• [TASK GOAL] In the data below, the copy begins at the line containing "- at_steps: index" and runs through the last line; repeat those lines exactly, minus the pictures.

• [DATA EXCERPT]
Content starts

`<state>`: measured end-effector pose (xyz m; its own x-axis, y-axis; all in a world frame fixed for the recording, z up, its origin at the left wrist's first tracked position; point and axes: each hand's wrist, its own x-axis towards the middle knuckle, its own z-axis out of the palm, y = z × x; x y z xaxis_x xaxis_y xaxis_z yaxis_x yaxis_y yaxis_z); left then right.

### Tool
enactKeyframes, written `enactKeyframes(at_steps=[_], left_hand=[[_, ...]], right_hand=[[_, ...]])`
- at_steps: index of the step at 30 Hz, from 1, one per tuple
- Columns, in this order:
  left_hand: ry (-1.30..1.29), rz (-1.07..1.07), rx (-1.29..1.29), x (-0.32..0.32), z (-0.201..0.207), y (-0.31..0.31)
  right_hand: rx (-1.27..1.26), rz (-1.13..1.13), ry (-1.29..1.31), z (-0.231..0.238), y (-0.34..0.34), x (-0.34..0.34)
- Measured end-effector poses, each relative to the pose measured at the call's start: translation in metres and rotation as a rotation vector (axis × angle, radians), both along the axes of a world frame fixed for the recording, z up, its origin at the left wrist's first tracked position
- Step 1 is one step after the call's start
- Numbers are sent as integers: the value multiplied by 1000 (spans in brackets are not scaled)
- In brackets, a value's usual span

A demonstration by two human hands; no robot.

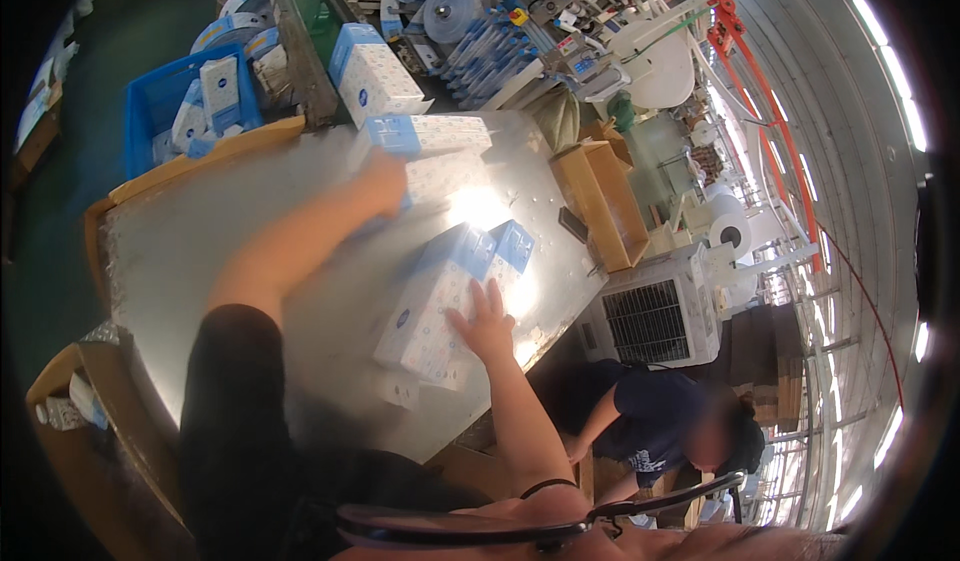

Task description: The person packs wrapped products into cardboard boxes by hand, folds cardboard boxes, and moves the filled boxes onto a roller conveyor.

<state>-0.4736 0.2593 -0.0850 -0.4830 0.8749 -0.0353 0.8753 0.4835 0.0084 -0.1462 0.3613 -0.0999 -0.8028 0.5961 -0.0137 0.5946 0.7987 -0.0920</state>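
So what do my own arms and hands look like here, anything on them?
Your left hand and right hand both look ungloved. A loose black fabric sleeve covers the left arm down to about the elbow. No sleeve shows on the right forearm, but a thin dark curved band crosses it near the elbow.

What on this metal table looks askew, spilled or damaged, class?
No spill or damage stands out. The packs under the right hand lie slanted, out of line with the packs at the left hand.
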Motion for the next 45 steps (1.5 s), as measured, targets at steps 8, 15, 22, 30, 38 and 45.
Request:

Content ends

• [TASK SOLUTION]
- at_steps: index of the step at 30 Hz, from 1, one per tuple
- Columns, in this order:
  left_hand: ry (-1.30..1.29), rz (-1.07..1.07), rx (-1.29..1.29), x (-0.32..0.32), z (-0.201..0.207), y (-0.31..0.31)
  right_hand: rx (-1.27..1.26), rz (-1.13..1.13), ry (-1.29..1.31), z (-0.231..0.238), y (-0.34..0.34), x (-0.34..0.34)
- Measured end-effector poses, each relative to the pose measured at the call's start: translation in metres and rotation as a rotation vector (axis × angle, radians), both along the axes of a world frame fixed for the recording, z up, its origin at the left wrist's first tracked position
- Step 1 is one step after the call's start
- Numbers are sent as integers: the value multiplied by 1000 (spans in brackets are not scaled)
- In brackets, a value's usual span

A demonstration by two human hands; no robot.


Task description: The person packs wrapped products into cardboard boxes by hand, folds cardboard boxes, and moves the filled boxes onto a roller conveyor.

<state>-0.4736 0.2593 -0.0850 -0.4830 0.8749 -0.0353 0.8753 0.4835 0.0084 -0.1462 0.3613 -0.0999 -0.8028 0.5961 -0.0137 0.5946 0.7987 -0.0920</state>
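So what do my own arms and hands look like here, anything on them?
Your left hand and right hand both look ungloved. A loose black fabric sleeve covers the left arm down to about the elbow. No sleeve shows on the right forearm, but a thin dark curved band crosses it near the elbow.

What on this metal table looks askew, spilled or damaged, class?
No spill or damage stands out. The packs under the right hand lie slanted, out of line with the packs at the left hand.
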Motion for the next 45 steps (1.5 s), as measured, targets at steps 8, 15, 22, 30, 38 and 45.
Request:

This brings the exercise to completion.